El Juzgado de Familia de Bariloche rechazó la medida cautelar presentada por la hija de un hombre fallecido que pretendía impedir la exhumación y el traslado de sus restos desde esa ciudad rionegrina hacia otra provincia, impulsado por la conviviente del difunto.
La magistrada se declaró incompetente y ordenó remitir las actuaciones al juzgado de la otra jurisdicción, que ya intervenía en el caso, por existir hechos controvertidos que requieren un proceso con producción de prueba.
La magistrada explicó que el conflicto no podía resolverse por la vía cautelar. Señaló que determinaciones como si la convivencia había cesado, cuál era el verdadero centro de vida del fallecido y el análisis de los hechos denunciados por las partes exigen un proceso con producción de prueba, debate y posibilidad de contradicción entre quienes sostienen versiones opuestas.

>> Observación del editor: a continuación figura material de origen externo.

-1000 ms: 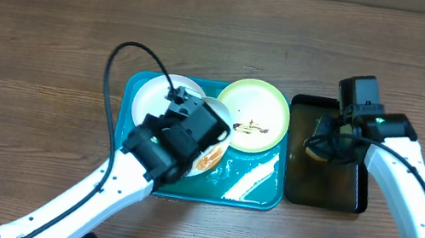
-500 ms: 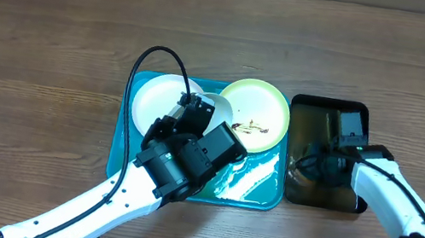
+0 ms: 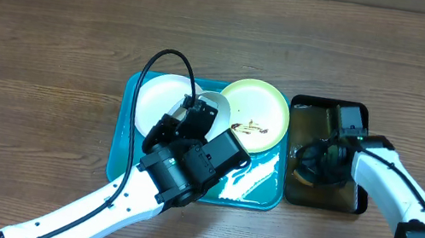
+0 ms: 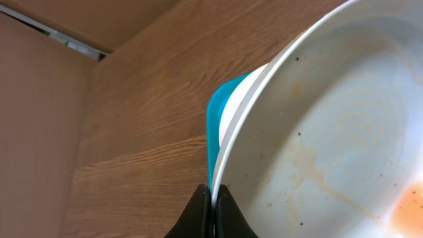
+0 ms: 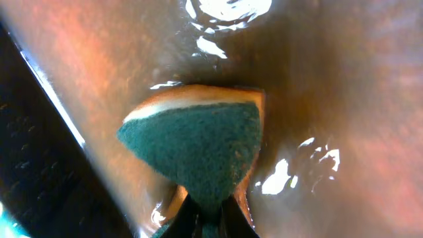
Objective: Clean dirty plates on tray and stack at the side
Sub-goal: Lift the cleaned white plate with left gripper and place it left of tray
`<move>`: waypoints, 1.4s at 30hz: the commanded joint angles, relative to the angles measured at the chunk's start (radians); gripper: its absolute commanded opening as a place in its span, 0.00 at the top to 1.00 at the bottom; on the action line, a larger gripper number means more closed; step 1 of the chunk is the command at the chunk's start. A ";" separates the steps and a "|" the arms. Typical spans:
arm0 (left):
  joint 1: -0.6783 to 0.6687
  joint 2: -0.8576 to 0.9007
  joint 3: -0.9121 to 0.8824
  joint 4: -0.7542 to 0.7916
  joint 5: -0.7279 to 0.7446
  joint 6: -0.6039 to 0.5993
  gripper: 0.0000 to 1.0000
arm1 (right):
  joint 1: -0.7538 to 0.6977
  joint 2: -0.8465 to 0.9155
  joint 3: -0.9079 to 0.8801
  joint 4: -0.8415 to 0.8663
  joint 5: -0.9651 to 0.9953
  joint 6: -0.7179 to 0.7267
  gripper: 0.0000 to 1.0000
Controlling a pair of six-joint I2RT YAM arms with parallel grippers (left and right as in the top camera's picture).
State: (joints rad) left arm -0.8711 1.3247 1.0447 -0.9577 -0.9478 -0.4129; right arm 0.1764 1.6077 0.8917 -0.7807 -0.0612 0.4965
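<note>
Since a second ago the left arm has swung inward from the tray's front left corner, so its wrist now sits over the front middle of the teal tray point(image 3: 256, 197). The right arm has drawn back and bent down into the black tray point(image 3: 342, 198). Over the last half second little has changed.

The left claw point(image 4: 211, 206) is clamped on the rim of a white plate point(image 4: 330, 132), with one finger on each side of the edge. This plate shows faint brown rings, dark specks and an orange smear toward its lower right. From above it lies in the middle of the teal tray, largely hidden by the arm. Its rim overlaps a second white plate point(image 3: 157, 97), which fills the tray's left end.

A yellow-green plate point(image 3: 260, 103) lies flat at the tray's back right and touches the middle plate's edge. It carries a thin brown sauce smear near its front. Bright wet streaks show on the tray floor in front of it.

The right claw point(image 5: 206, 221) is closed on a sponge point(image 5: 198, 142), gripping its lower tip. The green scouring face is toward the camera, with a pale yellow layer along the top. The sponge sits against the wet, brownish floor of the black tray, just beside the teal tray's right end. Both trays rest on the wooden table point(image 3: 54, 32).
</note>
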 commanded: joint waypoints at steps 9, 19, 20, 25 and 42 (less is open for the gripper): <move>-0.007 -0.016 0.025 -0.010 0.005 -0.022 0.96 | -0.049 0.004 0.119 -0.063 -0.060 -0.007 0.96; -0.006 -0.016 0.025 -0.010 0.002 -0.021 0.96 | -0.049 0.056 -0.076 0.127 -0.037 -0.018 0.96; -0.006 -0.016 0.025 -0.010 0.002 -0.021 0.96 | -0.049 0.056 -0.082 0.138 -0.037 -0.018 0.96; -0.006 -0.016 0.025 -0.011 0.002 -0.021 0.96 | -0.049 0.055 -0.050 0.118 -0.060 -0.062 0.96; 0.206 -0.020 0.085 -0.033 0.444 -0.036 0.96 | -0.049 -0.074 0.239 -0.227 -0.018 -0.177 0.96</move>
State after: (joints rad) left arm -0.7113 1.3247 1.0836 -0.9852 -0.6655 -0.4206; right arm 0.1307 1.5719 1.1126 -0.9924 -0.1101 0.3618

El conflicto surgió cuando la conviviente del fallecido promovió el traslado del cuerpo. La hija se opuso y solicitó una medida urgente para frenar la exhumación.
Argumentó que la convivencia entre su padre y la mujer había finalizado antes del deceso, que el hombre había llegado a Bariloche tras una situación de violencia y abandono, que pasó sus últimos meses acompañado por su familia y que la decisión sobre las exequias debía corresponder a los descendientes.
También cuestionó el alcance de una resolución dictada por el tribunal de la otra provincia.
Ese otro juzgado, sin embargo, ya había analizado los antecedentes y acreditado que el centro de vida del fallecido se encontraba en esa ciudad, así como la existencia de una unión convivencial de casi cuatro décadas. Sobre esa base intervino en la causa.
La magistrada explicó que el conflicto no podía resolverse por la vía cautelar. Señaló que determinaciones como si la convivencia había cesado, cuál era el verdadero centro de vida del fallecido y el análisis de los hechos denunciados por las partes exigen un proceso con producción de prueba, debate y posibilidad de contradicción entre quienes sostienen versiones opuestas.
Por esa razón se declaró incompetente y dispuso el envío de las actuaciones al organismo judicial que ya venía interviniendo.
El fallo recordó el marco legal aplicable. El artículo 61 del Código Civil y Comercial de la Nación establece que, cuando una persona no dejó instrucciones sobre sus exequias, la decisión corresponde al cónyuge o conviviente y, en su defecto, a los parientes según el orden sucesorio.
La norma otorga prioridad a la pareja conviviente cuando no existen disposiciones previas del difunto.